En Bogotá y Cali, bastiones políticos del presidente saliente Gustavo Petro y del excandidato Iván Cepeda, los asistentes recorrieron las calles con consignas, música y caravanas de vehículos para expresar su inconformidad con el triunfo del dirigente de ultraderecha, quien ganó la segunda vuelta por un estrecho margen.
Durante las protestas se registró la quema de llantas y banderas de Estados Unidos, país que respalda al mandatario electo. Los manifestantes cuestionan su historial como abogado y rechazan algunas de las medidas anunciadas para su gobierno, entre ellas políticas de seguridad más estrictas, la construcción de megacárceles y la promoción del fracking.
La izquierda colombiana, encabezada por Petro, anunció que impugnará los resultados de miles de mesas electorales y señaló que reconocerá únicamente los resultados definitivos una vez concluya el escrutinio oficial.
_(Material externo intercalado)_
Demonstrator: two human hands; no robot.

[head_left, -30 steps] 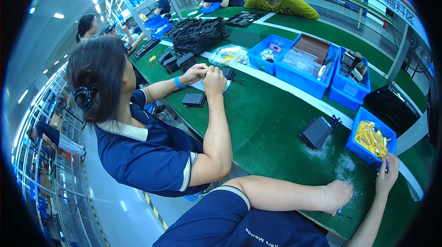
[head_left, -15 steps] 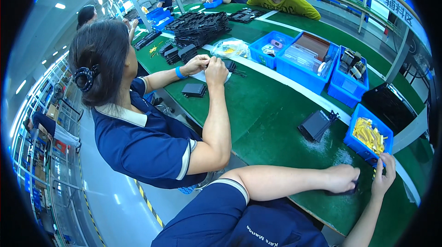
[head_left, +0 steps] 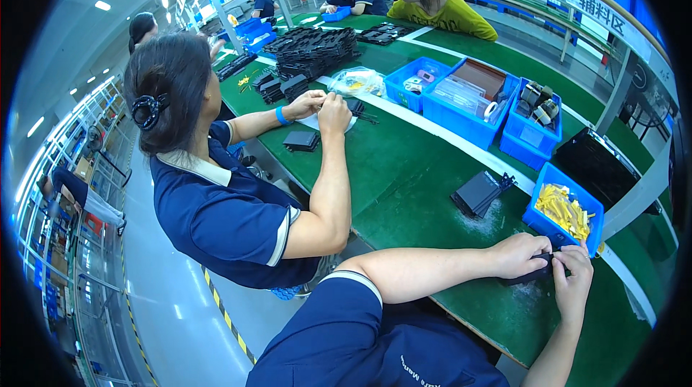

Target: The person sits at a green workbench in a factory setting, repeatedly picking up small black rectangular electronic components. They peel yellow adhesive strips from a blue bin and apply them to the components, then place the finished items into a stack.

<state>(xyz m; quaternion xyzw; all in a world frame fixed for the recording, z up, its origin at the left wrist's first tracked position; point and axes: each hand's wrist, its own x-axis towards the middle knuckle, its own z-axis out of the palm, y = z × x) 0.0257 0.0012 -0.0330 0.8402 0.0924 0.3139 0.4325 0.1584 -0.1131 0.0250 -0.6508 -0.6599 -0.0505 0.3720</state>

Las imágenes de los enfrentamientos recordaron las masivas movilizaciones sociales registradas entre 2019 y 2021 durante el gobierno de Iván Duque. Analistas advierten que posibles recortes a programas sociales podrían generar nuevas protestas en el futuro.
Mientras tanto, De la Espriella moderó su discurso tras la victoria electoral y aseguró que gobernará para todos los colombianos durante el periodo que se extenderá hasta 2030.